Mooncake ext: unwrap struct tangents back to primal type

ChrisRackauckas · ChrisRackauckas · commit 8e98346bc7cb · 2026-04-10T18:24:42.000-04:00
Mooncake's `value_and_gradient!!` (and the pullback / pushforward
analogues) returns the differential as a `Mooncake.Tangent` /
`MutableTangent` whenever the primal is a struct-backed array such as
`ComponentArray` or an `MVector`.  Downstream callers — most notably
`OptimizationBase`, which preallocates a `ComponentVector` buffer and
passes it to `gradient!` — expect a value with the same layout as the
primal and call `copyto!`/`iterate` on it, which raised
`MethodError: no method matching iterate(::Mooncake.Tangent)` and
broke every Optimization.jl loop that used `AutoMooncake` with
ComponentArrays parameters (including all SciMLSensitivity neural
ODE training tutorials).

Convert the tangent back to the primal type at the boundary of the
DI extension via `Mooncake.tangent_to_primal!!`.  This is the same
unwrap path SciMLSensitivity already adopted internally
(`SciML/SciMLSensitivity.jl@4205d49`); the helper lives in
`utils.jl` and is reused by the gradient, pullback, and pushforward
code paths in both `onearg.jl`/`twoarg.jl` and the forward
counterparts so the conversion happens consistently.

`gradient!` accepts `grad` buffers whose type differs from the
primal (e.g. an `MVector` buffer for an `SVector` primal), so the
in-place helper allocates the unwrap target with `_copy_output(x)`
and then `copyto!`s into `grad`.  When `grad` itself is immutable
(SVector), no in-place update is possible, so `gradient!` forwards
the freshly built primal-shaped value rather than the unchanged
buffer — this matches what callers compare against and is the only
sensible interpretation of `gradient!` for an immutable destination.

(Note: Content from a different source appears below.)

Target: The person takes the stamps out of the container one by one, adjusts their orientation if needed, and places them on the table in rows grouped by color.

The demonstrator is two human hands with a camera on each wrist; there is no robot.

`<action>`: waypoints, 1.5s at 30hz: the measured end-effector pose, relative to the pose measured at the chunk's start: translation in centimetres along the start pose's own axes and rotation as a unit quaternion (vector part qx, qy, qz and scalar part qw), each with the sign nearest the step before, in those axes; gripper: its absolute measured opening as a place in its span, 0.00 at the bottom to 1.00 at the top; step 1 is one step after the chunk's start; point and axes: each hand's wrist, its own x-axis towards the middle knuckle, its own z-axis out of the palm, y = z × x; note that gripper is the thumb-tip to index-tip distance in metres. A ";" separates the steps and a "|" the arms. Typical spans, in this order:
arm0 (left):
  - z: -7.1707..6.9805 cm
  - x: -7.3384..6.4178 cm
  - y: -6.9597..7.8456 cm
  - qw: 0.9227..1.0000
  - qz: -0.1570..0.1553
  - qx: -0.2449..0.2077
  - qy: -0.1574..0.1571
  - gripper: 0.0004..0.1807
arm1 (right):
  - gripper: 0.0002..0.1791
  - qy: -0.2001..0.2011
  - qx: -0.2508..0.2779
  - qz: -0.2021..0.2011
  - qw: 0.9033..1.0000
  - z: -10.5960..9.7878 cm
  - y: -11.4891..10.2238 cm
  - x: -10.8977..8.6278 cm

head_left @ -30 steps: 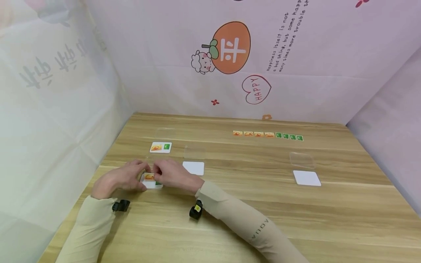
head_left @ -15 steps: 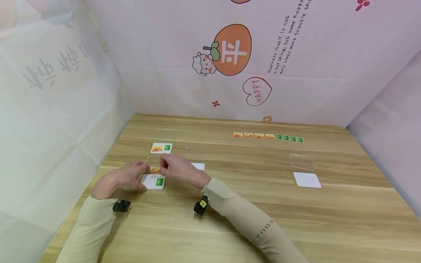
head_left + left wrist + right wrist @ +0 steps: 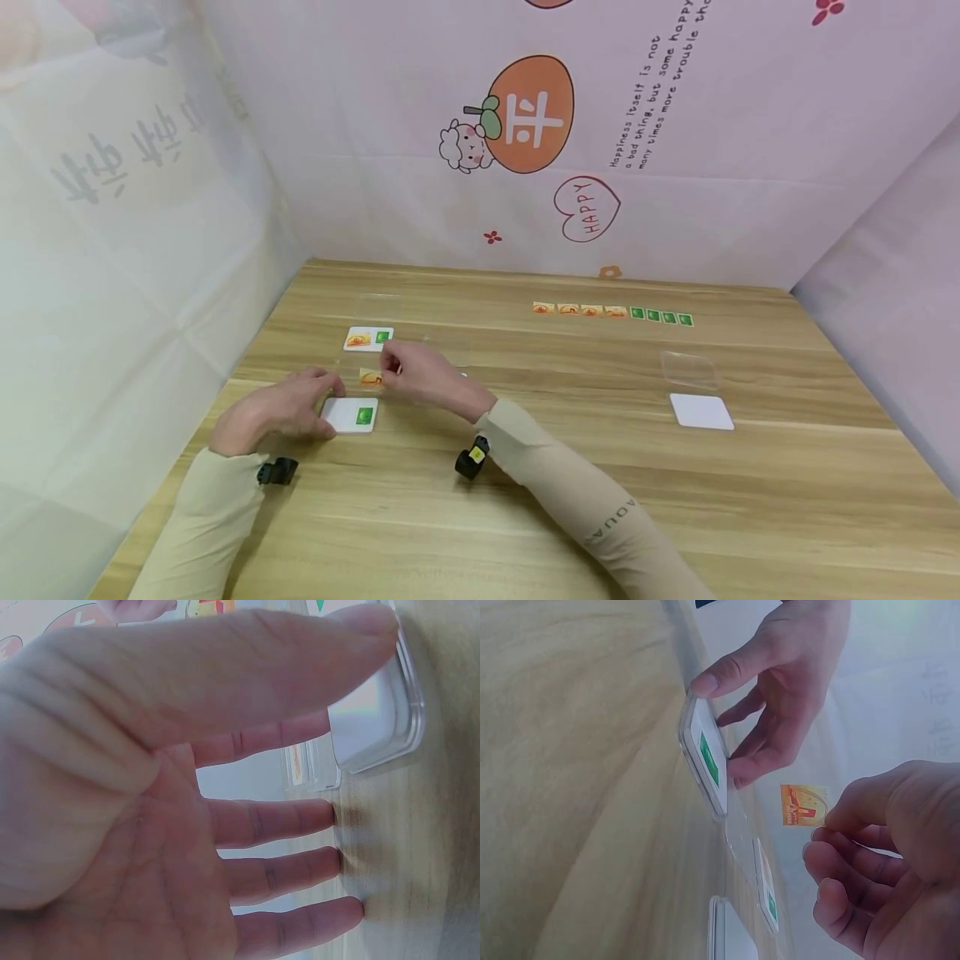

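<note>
My right hand (image 3: 431, 379) pinches a small orange stamp (image 3: 802, 806) by its edge, between thumb and forefinger, as the right wrist view shows. In the head view it is held above the near-left white card (image 3: 341, 414), which lies in a clear plastic case. A green stamp (image 3: 364, 416) sits on the right part of that card. My left hand (image 3: 283, 408) holds the case at its left end, with the thumb (image 3: 360, 630) on the near edge and the forefinger at the far edge. The other left fingers are stretched out and touch the wood.
Behind, another white card (image 3: 368, 338) bears an orange and a green stamp. A blank white card (image 3: 701, 412) lies to the right, its clear lid (image 3: 690, 370) behind it. A row of orange stamps (image 3: 568, 309) and green stamps (image 3: 653, 317) lies farther back, near the printed cloth wall.
The right hand has lifted the orange stamp off the near-left card and moved it back and to the right. The green stamp has come into full view. The left hand has stayed in place.
</note>
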 end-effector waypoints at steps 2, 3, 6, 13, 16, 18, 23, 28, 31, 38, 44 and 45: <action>0.0 0.0 0.0 1.000 -0.001 0.000 0.000 0.25 | 0.02 0.003 0.003 0.000 1.000 -0.1 0.3 0.0; 0.0 0.0 0.0 1.000 -0.001 0.001 -0.001 0.25 | 0.02 0.004 0.004 0.000 1.000 -0.1 0.4 0.0; 0.1 0.0 0.0 1.000 -0.004 0.000 -0.002 0.25 | 0.01 0.004 0.006 -0.001 1.000 -0.3 0.7 0.0; 0.1 -0.1 0.1 1.000 -0.006 0.000 -0.003 0.26 | 0.04 0.018 0.022 -0.015 0.999 -0.8 1.2 -0.2; 0.1 -0.1 0.1 1.000 -0.006 -0.002 -0.001 0.26 | 0.04 0.025 0.028 -0.012 0.999 -1.1 1.6 -0.4; 0.1 -0.1 0.1 1.000 -0.005 -0.003 0.000 0.26 | 0.03 0.028 0.032 -0.006 0.999 -1.3 1.8 -0.5; 0.1 -0.2 0.1 1.000 -0.001 -0.002 0.002 0.26 | 0.02 0.034 0.038 0.005 0.999 -1.8 2.5 -0.5; 0.0 -0.2 0.1 1.000 0.001 0.000 0.003 0.26 | 0.02 0.038 0.031 0.015 0.999 -2.4 3.0 -0.5; 0.0 -0.2 0.1 1.000 0.000 -0.001 0.002 0.26 | 0.03 0.044 0.024 0.015 0.999 -2.6 3.3 -0.5; 0.0 -0.1 0.0 1.000 0.003 -0.001 0.006 0.26 | 0.03 0.055 0.021 0.009 0.998 -3.0 4.1 -0.5; 0.0 -0.1 0.0 1.000 0.003 -0.001 0.006 0.26 | 0.03 0.064 0.034 0.006 0.997 -3.5 4.7 -0.5; 0.1 -0.1 0.0 1.000 0.003 0.000 0.006 0.26 | 0.03 0.065 0.033 0.006 0.997 -3.6 4.8 -0.5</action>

`tangent_to_primal!!` is a deprecated Mooncake API; the future
replacement is `tangent_to_friendly!!`, but it currently returns
the raw `Tangent` for `ComponentArray` (no `friendly_tangent_cache`
override exists) and so is not yet a viable substitute.  A comment
in `utils.jl` notes the migration path.

Add a regression test for the previously broken path: the new
`component_scenarios()` block in `test/Back/Mooncake/test.jl`
exercises gradient/gradient!/pullback/pushforward (out- and in-
place) on `ComponentVector` against the three Mooncake backends
that don't hit the unrelated forward-mode-without-friendly-tangents
input bug, and an explicit `gradient!` testset captures the exact
preallocated-buffer call shape that OptimizationBase uses.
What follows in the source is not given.